REQUIRED WORK: Once you have checked each line below for the word "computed", give the number of lines that have it and nothing further.

___ SUPPLIED RECORDS

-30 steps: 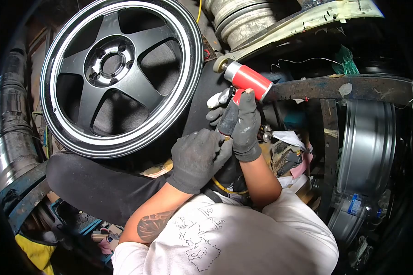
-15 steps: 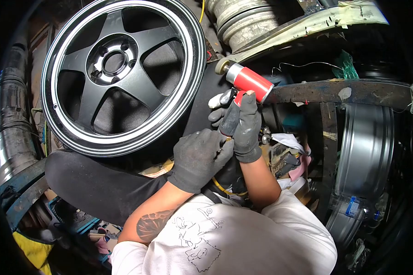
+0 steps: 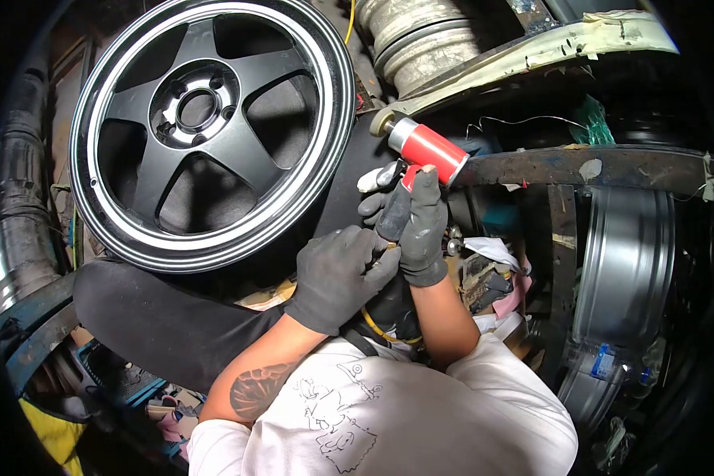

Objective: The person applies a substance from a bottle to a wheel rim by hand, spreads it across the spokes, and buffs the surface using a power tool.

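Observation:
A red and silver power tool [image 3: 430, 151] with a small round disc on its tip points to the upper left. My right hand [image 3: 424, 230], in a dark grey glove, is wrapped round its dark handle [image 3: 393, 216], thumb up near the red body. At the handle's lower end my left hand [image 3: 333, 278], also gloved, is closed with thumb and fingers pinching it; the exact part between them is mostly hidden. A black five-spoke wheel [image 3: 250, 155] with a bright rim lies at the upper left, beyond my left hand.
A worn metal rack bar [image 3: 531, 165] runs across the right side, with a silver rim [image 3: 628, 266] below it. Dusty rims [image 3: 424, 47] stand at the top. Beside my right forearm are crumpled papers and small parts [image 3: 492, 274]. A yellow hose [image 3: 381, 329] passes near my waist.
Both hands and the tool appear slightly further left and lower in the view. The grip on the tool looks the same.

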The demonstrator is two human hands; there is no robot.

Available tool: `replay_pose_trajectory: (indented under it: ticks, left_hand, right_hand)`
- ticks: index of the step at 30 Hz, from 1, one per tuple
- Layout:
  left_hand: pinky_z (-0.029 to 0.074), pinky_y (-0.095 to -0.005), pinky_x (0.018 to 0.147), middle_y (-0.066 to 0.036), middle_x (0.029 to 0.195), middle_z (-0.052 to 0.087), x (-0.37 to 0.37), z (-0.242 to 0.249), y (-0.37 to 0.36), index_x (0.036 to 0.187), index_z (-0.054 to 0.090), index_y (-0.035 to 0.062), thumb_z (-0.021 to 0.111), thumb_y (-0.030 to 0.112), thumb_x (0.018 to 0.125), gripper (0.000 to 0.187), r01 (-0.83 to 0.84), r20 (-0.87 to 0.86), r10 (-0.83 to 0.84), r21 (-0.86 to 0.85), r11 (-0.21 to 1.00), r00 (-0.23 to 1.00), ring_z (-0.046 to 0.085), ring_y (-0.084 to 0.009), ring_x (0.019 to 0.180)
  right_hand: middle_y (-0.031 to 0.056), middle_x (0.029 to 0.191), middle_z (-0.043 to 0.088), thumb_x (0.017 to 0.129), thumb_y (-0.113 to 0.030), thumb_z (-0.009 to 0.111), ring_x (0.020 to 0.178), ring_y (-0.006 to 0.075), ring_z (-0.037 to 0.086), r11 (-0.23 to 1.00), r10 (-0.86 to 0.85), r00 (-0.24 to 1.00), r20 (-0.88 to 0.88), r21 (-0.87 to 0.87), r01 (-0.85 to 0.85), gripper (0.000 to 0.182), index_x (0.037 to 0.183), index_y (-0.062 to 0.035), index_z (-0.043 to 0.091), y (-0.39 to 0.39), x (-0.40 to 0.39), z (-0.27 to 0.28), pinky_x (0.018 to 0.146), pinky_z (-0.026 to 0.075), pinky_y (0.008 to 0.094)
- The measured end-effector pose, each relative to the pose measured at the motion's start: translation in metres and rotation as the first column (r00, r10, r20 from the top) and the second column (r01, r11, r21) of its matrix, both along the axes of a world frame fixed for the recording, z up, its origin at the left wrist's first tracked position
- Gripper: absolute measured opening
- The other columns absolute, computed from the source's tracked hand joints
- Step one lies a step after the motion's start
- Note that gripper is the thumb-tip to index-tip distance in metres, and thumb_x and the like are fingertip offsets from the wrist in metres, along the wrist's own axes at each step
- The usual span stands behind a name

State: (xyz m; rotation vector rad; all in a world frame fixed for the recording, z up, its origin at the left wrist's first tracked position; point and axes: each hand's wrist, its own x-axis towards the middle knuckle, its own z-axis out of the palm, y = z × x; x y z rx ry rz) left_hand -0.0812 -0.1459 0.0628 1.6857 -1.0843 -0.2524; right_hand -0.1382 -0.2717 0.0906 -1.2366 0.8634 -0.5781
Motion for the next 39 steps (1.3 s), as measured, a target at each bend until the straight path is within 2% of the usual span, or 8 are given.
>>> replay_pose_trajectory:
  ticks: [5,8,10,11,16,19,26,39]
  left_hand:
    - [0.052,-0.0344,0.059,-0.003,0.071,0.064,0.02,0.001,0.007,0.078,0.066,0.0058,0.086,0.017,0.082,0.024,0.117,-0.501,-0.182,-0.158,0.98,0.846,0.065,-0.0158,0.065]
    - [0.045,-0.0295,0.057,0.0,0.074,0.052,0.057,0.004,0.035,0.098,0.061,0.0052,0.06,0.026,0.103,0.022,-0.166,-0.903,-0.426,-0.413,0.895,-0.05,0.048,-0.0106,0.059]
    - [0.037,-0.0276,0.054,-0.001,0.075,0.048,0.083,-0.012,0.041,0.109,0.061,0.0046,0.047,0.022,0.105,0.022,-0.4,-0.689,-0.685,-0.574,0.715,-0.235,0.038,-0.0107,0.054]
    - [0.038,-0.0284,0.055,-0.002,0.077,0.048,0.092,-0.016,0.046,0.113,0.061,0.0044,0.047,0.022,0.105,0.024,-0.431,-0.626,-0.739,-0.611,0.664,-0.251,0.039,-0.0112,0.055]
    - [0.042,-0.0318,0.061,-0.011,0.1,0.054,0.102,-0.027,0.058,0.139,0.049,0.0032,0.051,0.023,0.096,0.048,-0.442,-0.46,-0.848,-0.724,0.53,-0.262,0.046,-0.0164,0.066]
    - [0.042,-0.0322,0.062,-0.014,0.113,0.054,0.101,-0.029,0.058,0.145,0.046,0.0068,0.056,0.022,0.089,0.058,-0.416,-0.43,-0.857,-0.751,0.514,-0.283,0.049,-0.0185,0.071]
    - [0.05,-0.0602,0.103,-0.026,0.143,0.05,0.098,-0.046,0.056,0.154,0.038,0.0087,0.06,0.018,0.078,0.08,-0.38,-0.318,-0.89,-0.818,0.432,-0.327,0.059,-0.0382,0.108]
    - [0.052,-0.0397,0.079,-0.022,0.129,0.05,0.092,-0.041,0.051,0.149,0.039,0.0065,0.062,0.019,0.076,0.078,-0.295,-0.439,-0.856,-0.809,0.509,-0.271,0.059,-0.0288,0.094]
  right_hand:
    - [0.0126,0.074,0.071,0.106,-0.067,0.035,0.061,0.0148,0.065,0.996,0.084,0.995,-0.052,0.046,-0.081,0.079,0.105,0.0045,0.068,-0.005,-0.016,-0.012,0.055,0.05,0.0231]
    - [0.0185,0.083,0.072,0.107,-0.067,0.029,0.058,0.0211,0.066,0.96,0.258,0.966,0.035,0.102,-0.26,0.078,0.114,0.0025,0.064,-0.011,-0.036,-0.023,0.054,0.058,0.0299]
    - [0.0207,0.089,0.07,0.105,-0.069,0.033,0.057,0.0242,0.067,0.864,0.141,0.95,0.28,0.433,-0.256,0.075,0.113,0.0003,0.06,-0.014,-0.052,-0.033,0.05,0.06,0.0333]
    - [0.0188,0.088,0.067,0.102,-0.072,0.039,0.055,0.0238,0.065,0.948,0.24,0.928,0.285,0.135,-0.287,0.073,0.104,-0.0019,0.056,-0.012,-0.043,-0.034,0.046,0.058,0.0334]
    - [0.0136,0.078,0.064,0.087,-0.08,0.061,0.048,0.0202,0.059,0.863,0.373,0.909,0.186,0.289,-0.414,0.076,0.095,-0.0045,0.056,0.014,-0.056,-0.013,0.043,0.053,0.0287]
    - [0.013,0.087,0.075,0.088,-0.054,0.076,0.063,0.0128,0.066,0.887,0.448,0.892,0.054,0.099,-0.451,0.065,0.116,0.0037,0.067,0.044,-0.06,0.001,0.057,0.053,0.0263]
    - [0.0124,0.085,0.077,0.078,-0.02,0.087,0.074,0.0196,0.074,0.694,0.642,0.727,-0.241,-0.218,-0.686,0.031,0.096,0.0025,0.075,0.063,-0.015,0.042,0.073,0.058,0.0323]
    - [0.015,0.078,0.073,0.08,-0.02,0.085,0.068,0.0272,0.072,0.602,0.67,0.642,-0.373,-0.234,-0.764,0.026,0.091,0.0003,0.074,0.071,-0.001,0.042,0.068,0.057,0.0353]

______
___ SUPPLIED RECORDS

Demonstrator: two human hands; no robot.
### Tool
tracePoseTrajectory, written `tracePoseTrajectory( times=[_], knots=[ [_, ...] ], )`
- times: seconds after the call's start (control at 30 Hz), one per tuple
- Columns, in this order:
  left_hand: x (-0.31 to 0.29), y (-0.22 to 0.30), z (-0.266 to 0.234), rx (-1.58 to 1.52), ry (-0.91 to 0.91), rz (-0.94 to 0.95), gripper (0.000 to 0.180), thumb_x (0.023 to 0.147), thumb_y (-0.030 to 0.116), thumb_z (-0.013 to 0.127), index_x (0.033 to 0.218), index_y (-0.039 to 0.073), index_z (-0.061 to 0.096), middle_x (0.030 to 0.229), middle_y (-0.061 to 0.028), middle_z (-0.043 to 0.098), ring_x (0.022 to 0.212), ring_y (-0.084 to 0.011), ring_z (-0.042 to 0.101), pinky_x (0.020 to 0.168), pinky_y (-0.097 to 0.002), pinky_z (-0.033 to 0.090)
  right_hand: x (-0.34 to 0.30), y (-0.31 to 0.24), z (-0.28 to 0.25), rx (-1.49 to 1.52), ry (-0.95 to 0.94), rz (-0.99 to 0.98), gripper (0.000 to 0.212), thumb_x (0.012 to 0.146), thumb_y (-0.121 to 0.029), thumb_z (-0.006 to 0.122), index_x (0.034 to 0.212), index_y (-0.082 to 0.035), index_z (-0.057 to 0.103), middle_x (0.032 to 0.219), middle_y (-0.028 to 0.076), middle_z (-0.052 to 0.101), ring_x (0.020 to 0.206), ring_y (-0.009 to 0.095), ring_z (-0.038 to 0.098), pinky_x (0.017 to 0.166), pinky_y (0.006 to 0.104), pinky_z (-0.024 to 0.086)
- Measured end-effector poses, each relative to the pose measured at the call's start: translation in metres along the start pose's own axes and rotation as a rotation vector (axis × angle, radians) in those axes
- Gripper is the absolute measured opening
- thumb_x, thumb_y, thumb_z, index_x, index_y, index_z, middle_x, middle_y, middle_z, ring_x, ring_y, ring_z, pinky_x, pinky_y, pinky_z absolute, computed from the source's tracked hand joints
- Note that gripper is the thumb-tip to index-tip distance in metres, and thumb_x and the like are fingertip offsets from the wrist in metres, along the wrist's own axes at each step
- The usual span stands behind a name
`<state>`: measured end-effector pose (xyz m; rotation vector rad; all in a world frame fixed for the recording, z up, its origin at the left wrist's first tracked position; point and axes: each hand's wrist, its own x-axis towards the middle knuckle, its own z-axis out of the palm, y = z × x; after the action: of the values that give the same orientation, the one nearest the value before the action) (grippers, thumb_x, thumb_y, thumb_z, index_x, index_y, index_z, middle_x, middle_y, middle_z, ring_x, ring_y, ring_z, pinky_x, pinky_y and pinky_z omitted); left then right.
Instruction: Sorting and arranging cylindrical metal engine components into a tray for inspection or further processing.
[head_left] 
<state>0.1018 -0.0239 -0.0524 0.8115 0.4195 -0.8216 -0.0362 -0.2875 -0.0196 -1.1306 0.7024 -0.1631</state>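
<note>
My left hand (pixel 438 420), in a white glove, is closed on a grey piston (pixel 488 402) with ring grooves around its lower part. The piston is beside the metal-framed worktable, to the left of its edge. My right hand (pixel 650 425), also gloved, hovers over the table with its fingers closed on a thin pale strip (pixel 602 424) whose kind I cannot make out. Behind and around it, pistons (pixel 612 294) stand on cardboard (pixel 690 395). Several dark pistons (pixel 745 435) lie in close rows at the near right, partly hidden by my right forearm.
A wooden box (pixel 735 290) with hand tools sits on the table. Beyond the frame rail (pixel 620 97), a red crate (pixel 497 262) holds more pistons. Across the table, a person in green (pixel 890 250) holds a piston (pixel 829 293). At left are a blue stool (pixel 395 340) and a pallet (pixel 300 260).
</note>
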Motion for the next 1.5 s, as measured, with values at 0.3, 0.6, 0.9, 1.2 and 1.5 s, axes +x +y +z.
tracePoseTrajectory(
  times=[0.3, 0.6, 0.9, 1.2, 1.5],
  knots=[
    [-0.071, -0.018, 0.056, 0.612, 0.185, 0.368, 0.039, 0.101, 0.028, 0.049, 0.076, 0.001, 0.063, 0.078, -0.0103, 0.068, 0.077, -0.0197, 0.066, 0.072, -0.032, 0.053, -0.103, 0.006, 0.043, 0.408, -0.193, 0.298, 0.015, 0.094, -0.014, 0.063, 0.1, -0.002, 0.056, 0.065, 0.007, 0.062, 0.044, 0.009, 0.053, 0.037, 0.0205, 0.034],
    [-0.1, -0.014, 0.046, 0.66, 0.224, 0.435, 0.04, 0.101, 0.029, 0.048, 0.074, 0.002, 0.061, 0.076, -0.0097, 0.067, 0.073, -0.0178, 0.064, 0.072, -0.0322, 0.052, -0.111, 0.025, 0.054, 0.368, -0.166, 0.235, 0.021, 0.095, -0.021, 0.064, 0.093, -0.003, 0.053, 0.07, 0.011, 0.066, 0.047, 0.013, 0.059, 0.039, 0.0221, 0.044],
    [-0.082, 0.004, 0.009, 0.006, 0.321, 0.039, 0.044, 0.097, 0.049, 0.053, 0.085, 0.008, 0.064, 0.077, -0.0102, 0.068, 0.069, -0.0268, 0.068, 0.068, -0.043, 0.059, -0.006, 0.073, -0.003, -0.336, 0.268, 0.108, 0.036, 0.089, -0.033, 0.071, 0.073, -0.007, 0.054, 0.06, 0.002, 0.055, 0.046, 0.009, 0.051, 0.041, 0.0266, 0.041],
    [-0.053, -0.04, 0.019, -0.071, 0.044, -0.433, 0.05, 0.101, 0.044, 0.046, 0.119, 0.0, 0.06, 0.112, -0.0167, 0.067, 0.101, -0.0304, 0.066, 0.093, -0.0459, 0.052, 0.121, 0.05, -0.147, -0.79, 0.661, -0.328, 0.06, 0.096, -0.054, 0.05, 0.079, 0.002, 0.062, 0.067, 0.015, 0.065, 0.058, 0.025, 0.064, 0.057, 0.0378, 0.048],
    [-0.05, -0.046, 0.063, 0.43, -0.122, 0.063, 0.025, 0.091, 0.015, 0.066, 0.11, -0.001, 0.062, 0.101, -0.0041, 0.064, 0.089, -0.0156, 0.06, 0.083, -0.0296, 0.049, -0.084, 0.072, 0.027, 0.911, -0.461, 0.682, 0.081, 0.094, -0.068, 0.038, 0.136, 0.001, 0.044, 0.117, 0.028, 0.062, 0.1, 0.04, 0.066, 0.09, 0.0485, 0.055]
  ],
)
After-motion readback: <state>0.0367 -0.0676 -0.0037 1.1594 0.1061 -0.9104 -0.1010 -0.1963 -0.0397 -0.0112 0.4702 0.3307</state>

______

OUTPUT FOR THIS EXERCISE: 2